Si l'art passionne le cardinal, la poésie le touche au plus haut point. Il continue à pratiquer cet art, publiant des recueils où transparaît sa sensibilité unique. « La poésie est la combinaison de deux éléments qui semblent paradoxaux. C'est l'union de l'imagination – car la poésie est une fabrique d'images – mais c'est aussi une fidélité obstinée à la réalité », confie-t-il.

Son amour pour la littérature lui vient de l'enfance, des récits mythiques racontés par sa grand-mère maternelle à Madère. « Comme toutes les histoires populaires, ils cachent une initiation, une mystagogie. Ils menaient l'enfant que j'étais vers la conscience du monde qui m'entourait », se souvient-il. Pour lui, les écrivains sont des « maîtres spirituels » qui aident à créer un rapport à la réalité et à voir d'un œil nouveau les choses habituelles.

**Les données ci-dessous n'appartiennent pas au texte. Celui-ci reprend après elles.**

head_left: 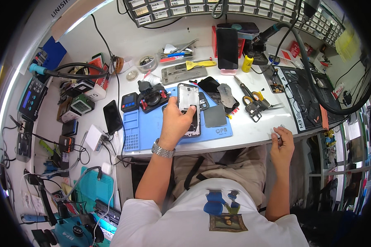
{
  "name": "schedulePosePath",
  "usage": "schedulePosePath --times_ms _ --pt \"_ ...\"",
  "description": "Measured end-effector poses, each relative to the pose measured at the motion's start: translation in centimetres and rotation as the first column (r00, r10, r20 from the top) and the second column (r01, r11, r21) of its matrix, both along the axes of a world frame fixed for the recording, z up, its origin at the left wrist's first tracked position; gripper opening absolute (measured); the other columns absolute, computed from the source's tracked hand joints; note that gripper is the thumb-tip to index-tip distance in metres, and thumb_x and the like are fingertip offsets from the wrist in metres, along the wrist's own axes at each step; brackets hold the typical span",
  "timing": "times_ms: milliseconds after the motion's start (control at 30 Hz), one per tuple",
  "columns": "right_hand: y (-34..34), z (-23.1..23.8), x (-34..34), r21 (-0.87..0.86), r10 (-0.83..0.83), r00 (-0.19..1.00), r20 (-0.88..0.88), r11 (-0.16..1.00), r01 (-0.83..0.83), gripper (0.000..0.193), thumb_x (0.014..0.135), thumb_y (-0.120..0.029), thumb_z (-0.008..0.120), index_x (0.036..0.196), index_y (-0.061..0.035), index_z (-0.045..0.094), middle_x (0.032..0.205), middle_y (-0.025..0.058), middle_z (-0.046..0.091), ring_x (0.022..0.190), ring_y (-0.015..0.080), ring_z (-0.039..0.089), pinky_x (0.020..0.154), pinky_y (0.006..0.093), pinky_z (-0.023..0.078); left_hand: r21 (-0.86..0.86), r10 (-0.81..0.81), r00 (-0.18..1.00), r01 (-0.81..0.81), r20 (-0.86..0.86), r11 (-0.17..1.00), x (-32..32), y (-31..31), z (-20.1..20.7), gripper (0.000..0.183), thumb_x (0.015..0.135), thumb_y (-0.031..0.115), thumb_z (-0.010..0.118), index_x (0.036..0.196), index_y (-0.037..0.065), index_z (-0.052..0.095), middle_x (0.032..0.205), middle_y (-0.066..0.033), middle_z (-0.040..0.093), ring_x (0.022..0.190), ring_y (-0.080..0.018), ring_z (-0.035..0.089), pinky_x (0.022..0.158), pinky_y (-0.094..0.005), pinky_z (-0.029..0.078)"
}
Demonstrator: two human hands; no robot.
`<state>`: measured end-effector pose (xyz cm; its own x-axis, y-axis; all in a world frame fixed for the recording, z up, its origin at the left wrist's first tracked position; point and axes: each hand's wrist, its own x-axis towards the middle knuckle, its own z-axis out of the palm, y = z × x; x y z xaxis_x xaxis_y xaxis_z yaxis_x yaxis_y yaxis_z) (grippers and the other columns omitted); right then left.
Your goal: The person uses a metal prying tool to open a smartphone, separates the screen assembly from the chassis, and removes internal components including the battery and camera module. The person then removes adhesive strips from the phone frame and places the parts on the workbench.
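My left hand (pixel 177 121) is closed round a phone housing (pixel 189 95), an open silver-and-black frame held upright above the blue repair mat (pixel 216 131). The thumb lies across its inner face. At the table's front edge, my right hand (pixel 282 146) has its fingers curled toward the thumb; a small dark thing seems to show between them, too small to name. Behind the housing, a part with camera rings (pixel 203 102) is partly covered. A dark grey flat plate (pixel 215 116) lies on the mat beside it.
Scissors (pixel 248 101) and small parts lie right of the mat. A phone (pixel 227 48) stands upright at the back. A black mat (pixel 307 99) lies at right, with a thick hose (pixel 317 92) arching over it. Another phone (pixel 112 117) and a white box (pixel 95 137) sit left.
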<state>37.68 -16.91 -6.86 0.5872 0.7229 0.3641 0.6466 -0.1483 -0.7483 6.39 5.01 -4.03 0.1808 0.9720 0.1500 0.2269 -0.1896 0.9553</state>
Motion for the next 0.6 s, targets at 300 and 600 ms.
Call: schedulePosePath --times_ms 300,600 --pt "0.1 0.8 -2.0 0.040 0.077 0.997 -0.008 0.996 -0.077 0.019 0.103 -0.006 0.074 0.121 -0.0047 0.080 0.127 0.0105 0.071 0.103 0.0183 0.069 0.078 0.0284 0.052 0.191 0.189 0.815 -0.098 -0.547 0.977 -0.6 -1.3 1.6 0.054 0.091 0.032 0.087 0.114 -0.013 0.068 0.114 -0.0333 0.067 0.113 -0.0482 0.068 0.100 -0.0545 0.055" --pt "-3.6 4.9 -6.2 -0.008 0.688 0.654 -0.314 0.687 -0.727 0.028 0.112 -0.023 0.068 0.124 0.0008 0.078 0.130 0.0199 0.072 0.111 0.0256 0.073 0.092 0.0325 0.058 0.273 0.273 0.793 -0.140 -0.544 0.952 -1.5 -2.4 1.4 0.068 0.089 0.042 0.090 0.125 -0.012 0.071 0.120 -0.0318 0.065 0.112 -0.0466 0.066 0.100 -0.0529 0.055"
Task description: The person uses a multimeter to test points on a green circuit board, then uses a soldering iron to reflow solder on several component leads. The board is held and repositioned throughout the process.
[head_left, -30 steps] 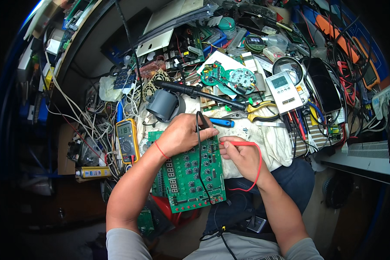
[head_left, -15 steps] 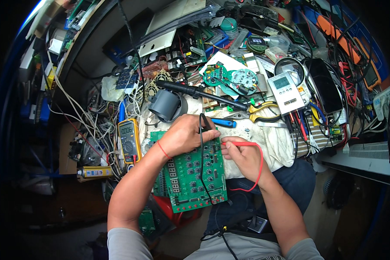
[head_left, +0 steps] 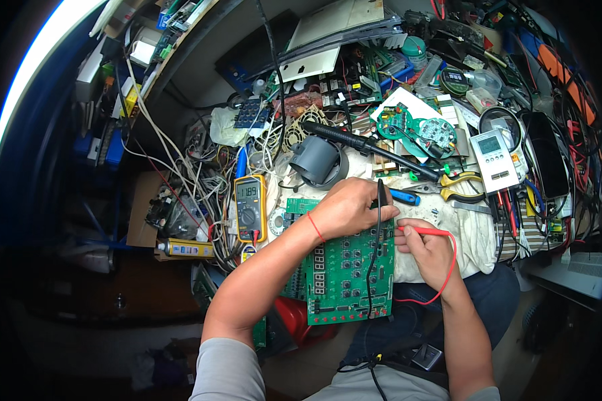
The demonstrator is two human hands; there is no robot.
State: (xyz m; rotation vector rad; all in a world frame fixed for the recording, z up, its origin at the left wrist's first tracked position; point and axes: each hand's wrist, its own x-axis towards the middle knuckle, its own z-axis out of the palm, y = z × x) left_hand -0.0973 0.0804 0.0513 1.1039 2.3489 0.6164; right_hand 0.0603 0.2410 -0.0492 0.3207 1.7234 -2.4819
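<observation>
A green circuit board [head_left: 333,277] with push buttons, digit displays and a row of red parts along its near edge lies in front of me. Over its far part, my left hand [head_left: 346,207] is closed around a black test probe [head_left: 381,195], whose black lead runs down across the board. At the board's right edge, my right hand [head_left: 431,252] pinches a red test probe [head_left: 428,231], its red lead looping beside the wrist. Both probe tips are too small to make out. A yellow multimeter [head_left: 250,215] with a lit display lies left of the board.
Beyond the hands are a grey round plastic piece [head_left: 318,162], a black rod-shaped tool [head_left: 348,139], yellow-handled pliers [head_left: 463,187] and a blue-handled tool [head_left: 405,196] on a white cloth [head_left: 468,234]. Cables crowd the left. A small white meter [head_left: 495,160] stands at right.
The whole view has shifted, so most things now appear farther right. The multimeter's reading has changed. Both hands keep their probes at about the same places on the board.
</observation>
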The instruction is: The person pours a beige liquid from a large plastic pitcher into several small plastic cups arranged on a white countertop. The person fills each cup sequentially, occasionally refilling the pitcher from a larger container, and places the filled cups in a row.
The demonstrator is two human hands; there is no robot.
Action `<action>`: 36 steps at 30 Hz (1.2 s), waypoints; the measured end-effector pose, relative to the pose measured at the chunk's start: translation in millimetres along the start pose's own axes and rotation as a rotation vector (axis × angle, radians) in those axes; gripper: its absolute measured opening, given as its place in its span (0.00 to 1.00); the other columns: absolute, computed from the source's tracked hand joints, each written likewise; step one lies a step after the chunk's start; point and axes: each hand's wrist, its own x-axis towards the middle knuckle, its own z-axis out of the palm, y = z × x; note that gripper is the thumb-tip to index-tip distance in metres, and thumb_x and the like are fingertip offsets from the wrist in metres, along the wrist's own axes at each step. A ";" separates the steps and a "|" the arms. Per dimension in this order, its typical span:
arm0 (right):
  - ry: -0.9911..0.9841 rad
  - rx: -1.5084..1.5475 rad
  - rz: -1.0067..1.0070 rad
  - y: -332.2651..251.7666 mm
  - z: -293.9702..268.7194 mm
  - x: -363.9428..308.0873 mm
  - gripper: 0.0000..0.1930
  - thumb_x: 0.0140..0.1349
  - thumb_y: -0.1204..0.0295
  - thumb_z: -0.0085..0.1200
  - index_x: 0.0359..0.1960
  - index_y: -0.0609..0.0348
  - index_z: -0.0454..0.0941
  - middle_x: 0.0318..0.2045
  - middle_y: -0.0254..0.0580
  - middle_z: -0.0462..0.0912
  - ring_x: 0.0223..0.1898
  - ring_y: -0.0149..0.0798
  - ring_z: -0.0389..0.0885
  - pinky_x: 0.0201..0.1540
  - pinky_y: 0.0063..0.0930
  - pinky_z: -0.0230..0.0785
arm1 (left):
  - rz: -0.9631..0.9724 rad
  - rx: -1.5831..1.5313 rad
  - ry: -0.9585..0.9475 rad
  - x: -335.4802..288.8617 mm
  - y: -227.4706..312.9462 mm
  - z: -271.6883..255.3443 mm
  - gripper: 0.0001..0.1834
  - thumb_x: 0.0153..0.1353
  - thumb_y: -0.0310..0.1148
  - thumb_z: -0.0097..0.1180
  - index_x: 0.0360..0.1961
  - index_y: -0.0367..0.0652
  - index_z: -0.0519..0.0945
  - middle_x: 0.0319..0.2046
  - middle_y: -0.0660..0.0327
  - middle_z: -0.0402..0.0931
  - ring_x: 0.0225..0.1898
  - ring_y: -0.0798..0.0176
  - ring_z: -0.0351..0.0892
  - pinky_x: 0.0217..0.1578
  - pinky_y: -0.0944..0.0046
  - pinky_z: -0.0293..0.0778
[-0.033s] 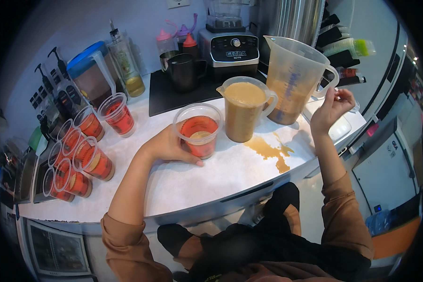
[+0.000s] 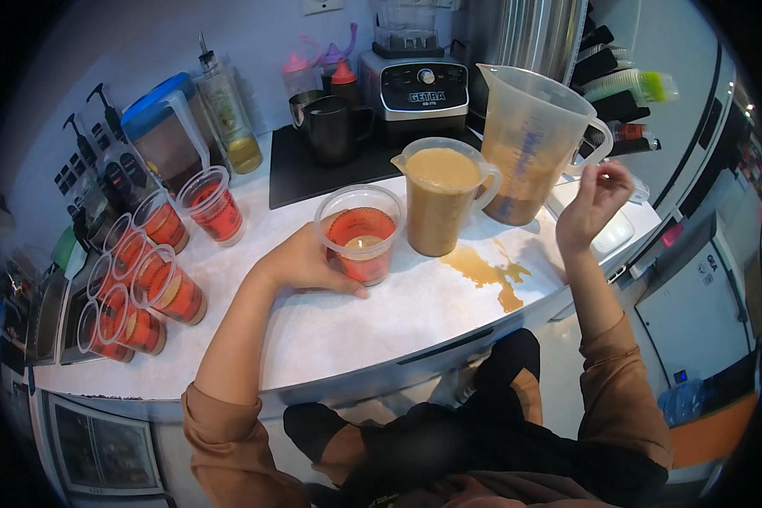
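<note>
My left hand [image 2: 303, 264] is wrapped round the side of a clear plastic cup [image 2: 371, 264] with red print, which stands upright on the white counter [image 2: 330, 339]. A little light-brown liquid lies in its bottom. Just right of the cup is a small measuring jug [image 2: 436, 212] full of frothy tan liquid. Behind and right of that stands a large translucent pitcher [image 2: 525, 127], partly filled with brown liquid. Raised beside the pitcher's handle, my right hand [image 2: 597, 199] holds nothing visible, its fingers loosely bent.
Several similar red-printed cups [image 2: 171, 288] stand at the left, some with brown liquid. A tan spill [image 2: 483, 269] spreads before the jug. Behind are a blender base [image 2: 423, 93], a dark metal jug [image 2: 328, 131] on a black mat [image 2: 292, 182], and a blue-lidded pitcher [image 2: 165, 127].
My right hand has shifted very slightly and its fingers have turned a little. The left hand and the cup look nearly the same.
</note>
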 end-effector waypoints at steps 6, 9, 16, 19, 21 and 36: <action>-0.575 0.190 0.604 -64.3 37.3 -30.4 0.12 0.73 0.66 0.45 0.48 0.62 0.69 0.45 0.40 0.72 0.42 0.28 0.70 0.45 0.22 0.63 | -0.005 0.048 0.018 1.4 -2.9 -0.1 0.53 0.26 0.33 0.82 0.60 0.41 0.69 0.56 0.58 0.73 0.59 0.59 0.70 0.63 0.59 0.62; -0.636 0.387 0.953 -44.6 40.8 -32.9 0.17 0.75 0.58 0.40 0.38 0.59 0.72 0.34 0.34 0.73 0.35 0.26 0.69 0.38 0.20 0.63 | -0.005 0.046 0.010 -0.1 -0.5 -1.8 0.53 0.27 0.33 0.82 0.60 0.41 0.69 0.56 0.57 0.73 0.59 0.58 0.70 0.64 0.59 0.62; -0.578 0.521 1.239 -49.9 50.1 -25.5 0.21 0.73 0.50 0.40 0.25 0.48 0.62 0.20 0.25 0.58 0.24 0.22 0.58 0.24 0.18 0.49 | -0.037 0.062 -0.008 0.7 -3.1 -1.4 0.52 0.29 0.35 0.81 0.60 0.41 0.69 0.56 0.56 0.73 0.59 0.57 0.70 0.63 0.58 0.63; -0.505 0.498 1.274 -54.5 47.5 -26.2 0.20 0.72 0.49 0.42 0.25 0.46 0.61 0.20 0.23 0.56 0.23 0.22 0.55 0.24 0.17 0.47 | -0.065 0.070 -0.008 0.2 0.1 -0.8 0.53 0.28 0.36 0.82 0.60 0.40 0.69 0.56 0.54 0.73 0.59 0.57 0.70 0.62 0.58 0.64; -0.469 0.456 1.265 -58.8 45.1 -26.0 0.20 0.71 0.49 0.42 0.26 0.46 0.62 0.20 0.23 0.56 0.22 0.22 0.55 0.24 0.18 0.47 | -0.048 0.054 0.008 -0.6 4.1 2.1 0.53 0.27 0.38 0.82 0.60 0.40 0.69 0.55 0.54 0.73 0.58 0.56 0.71 0.62 0.58 0.64; -0.527 0.362 0.976 -57.3 28.6 1.9 0.22 0.73 0.49 0.38 0.40 0.55 0.74 0.23 0.29 0.78 0.18 0.19 0.66 0.19 0.14 0.57 | 0.019 0.248 0.169 -0.8 24.0 8.8 0.54 0.25 0.46 0.82 0.56 0.36 0.69 0.46 0.53 0.79 0.48 0.57 0.78 0.47 0.62 0.74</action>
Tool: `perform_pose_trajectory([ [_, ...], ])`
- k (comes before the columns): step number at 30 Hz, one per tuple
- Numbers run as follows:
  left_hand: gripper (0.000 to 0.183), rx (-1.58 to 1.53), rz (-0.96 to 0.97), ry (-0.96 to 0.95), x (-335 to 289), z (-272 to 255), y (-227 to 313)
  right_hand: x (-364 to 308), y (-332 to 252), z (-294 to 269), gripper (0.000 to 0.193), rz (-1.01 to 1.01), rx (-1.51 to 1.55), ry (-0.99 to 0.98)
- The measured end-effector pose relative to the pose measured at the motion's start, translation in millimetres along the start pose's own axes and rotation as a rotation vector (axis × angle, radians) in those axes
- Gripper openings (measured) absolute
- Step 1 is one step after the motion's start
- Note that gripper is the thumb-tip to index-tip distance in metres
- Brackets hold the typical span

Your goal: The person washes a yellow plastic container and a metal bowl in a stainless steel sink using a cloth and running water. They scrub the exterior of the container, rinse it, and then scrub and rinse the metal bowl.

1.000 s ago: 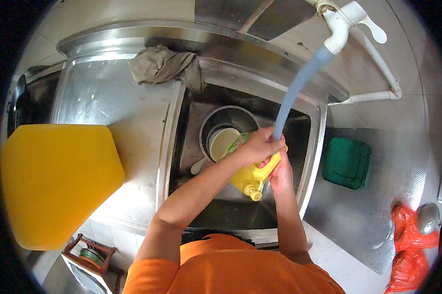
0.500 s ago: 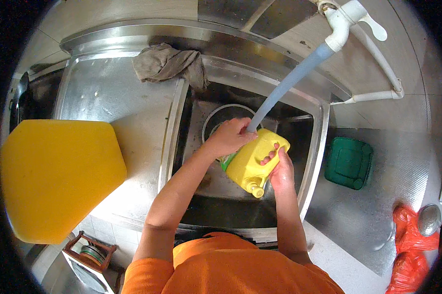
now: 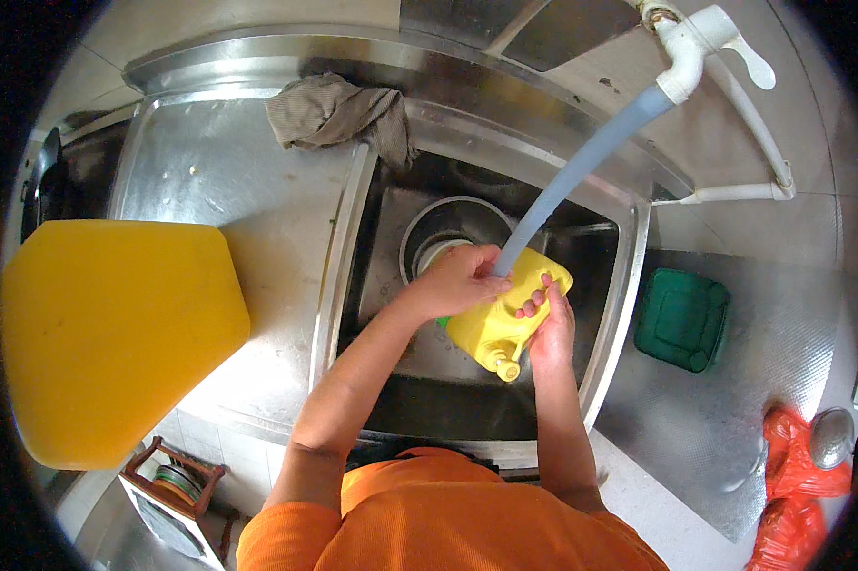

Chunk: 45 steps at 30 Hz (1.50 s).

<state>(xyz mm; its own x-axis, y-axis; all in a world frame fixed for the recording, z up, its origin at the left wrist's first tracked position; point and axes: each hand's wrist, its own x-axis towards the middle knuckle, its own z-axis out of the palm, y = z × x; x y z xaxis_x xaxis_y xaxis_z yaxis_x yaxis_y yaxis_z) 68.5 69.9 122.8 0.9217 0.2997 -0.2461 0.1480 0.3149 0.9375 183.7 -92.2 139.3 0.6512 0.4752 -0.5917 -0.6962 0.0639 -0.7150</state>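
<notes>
A yellow plastic jug (image 3: 491, 328) with a yellow cap is held tilted over the sink (image 3: 429, 395), its cap pointing toward me. My right hand (image 3: 549, 333) is wrapped round the jug's handle, fingertips showing through the opening. My left hand (image 3: 459, 281) is closed round the lower end of a grey-blue hose (image 3: 581, 167), at the jug's upper side. The hose's tip is hidden by my fingers. Behind my left hand, a round metal pot (image 3: 457, 214) stands in the sink with a pale curved thing partly visible in it.
A big yellow container (image 3: 124, 333) stands left on the steel counter (image 3: 229, 171). A brown cloth (image 3: 338, 119) hangs over the sink's far left corner. The hose comes from a white tap (image 3: 690, 43). At right are a green plastic box (image 3: 681, 319) and red bags (image 3: 790, 457).
My left hand has come slightly nearer to me with the hose end, covering more of the jug's green label. More of the pot shows. The view has shifted a little.
</notes>
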Motion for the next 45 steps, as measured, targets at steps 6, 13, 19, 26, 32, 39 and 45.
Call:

Vers de nouvelles explorations artistiques

Le Vatican prépare déjà sa prochaine participation à la Biennale de Venise, en mai prochain. Commissionné par Hans Ulrich Obrist, le projet s'intitule L'Oreille est l'œil de l'âme et sera présenté dans le Jardin mystique, l'un des secrets les mieux gardés de Venise. Créé par l'ordre des carmélites déchaussées, ce jardin aux herbes aromatiques, oliviers, verger et vignoble compte sept parterres faisant référence aux « Sept demeures » du « château intérieur » décrit par Sainte Thérèse d'Avila.

À travers ces initiatives, le cardinal Tolentino de Mendonça tisse des ponts entre l'Église et le monde de l'art, affirmant que « grâce aux artistes, le monde n'est pas figé ». Dans un monde moderne complexe, leur rôle est plus que jamais nécessaire pour dialoguer avec les grandes questions de l'humanité.